[Start of Attachment]

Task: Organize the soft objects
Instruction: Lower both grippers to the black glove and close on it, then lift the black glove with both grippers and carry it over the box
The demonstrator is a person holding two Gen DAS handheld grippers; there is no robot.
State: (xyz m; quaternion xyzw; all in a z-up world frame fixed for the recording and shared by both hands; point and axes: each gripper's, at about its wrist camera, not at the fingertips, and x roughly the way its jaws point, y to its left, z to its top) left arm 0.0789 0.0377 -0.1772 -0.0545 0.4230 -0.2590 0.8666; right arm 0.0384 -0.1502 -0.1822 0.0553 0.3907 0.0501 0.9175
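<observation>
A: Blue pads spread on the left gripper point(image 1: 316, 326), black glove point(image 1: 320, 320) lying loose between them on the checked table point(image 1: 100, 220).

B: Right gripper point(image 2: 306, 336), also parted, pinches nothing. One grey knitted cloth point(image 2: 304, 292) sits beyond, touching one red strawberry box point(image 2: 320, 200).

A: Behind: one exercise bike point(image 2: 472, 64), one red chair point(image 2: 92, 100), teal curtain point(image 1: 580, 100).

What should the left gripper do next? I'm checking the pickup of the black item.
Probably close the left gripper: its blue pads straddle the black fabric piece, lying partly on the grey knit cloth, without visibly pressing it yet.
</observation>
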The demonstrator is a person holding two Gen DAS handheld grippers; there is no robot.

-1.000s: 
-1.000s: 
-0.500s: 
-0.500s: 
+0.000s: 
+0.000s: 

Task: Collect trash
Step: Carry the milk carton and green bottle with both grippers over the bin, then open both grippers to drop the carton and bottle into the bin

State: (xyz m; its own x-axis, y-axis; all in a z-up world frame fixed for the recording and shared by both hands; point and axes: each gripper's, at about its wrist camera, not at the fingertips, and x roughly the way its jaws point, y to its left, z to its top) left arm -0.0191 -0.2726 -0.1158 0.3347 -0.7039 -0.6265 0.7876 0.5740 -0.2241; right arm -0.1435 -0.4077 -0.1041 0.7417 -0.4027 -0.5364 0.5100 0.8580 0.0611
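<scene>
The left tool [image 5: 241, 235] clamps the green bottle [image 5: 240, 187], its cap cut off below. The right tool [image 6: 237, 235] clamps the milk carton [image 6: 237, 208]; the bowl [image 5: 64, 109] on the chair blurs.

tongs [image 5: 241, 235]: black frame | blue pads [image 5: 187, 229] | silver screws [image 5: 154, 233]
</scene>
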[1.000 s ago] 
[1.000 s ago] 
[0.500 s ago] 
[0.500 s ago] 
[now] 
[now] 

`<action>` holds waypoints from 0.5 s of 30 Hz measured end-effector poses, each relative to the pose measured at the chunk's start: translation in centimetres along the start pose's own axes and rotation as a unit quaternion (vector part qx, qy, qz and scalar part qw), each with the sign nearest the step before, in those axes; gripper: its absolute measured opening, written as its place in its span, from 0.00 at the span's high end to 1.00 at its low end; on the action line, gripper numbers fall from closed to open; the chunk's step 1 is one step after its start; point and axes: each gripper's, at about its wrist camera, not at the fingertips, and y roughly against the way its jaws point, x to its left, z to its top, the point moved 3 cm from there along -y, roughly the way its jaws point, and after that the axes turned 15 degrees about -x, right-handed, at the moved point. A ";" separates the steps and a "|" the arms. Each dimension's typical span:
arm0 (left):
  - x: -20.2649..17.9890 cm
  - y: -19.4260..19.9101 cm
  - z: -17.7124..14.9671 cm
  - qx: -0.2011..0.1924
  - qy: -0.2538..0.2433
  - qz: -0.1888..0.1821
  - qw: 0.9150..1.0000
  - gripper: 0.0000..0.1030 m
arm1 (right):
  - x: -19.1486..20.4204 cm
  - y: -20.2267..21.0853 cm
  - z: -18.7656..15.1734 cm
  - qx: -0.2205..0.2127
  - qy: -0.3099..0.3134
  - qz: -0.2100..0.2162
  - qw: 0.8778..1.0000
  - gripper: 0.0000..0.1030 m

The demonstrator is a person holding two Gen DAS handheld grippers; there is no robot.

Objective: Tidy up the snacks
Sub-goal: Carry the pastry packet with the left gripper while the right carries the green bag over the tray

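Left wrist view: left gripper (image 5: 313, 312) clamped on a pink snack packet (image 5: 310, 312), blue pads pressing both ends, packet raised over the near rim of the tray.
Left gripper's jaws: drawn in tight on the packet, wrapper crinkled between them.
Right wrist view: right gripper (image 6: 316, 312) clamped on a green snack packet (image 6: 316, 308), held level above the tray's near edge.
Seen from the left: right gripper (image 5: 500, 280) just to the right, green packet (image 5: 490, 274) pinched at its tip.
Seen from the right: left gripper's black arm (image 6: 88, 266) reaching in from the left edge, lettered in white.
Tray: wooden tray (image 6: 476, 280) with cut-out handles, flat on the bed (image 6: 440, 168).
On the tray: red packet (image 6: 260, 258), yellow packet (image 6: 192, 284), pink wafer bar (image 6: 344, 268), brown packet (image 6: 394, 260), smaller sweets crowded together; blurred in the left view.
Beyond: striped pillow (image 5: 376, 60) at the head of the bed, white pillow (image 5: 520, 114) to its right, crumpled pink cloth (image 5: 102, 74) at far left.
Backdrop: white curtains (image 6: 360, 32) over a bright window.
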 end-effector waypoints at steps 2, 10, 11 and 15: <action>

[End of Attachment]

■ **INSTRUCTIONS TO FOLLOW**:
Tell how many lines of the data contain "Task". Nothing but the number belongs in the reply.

■ **YOUR SOLUTION**:
2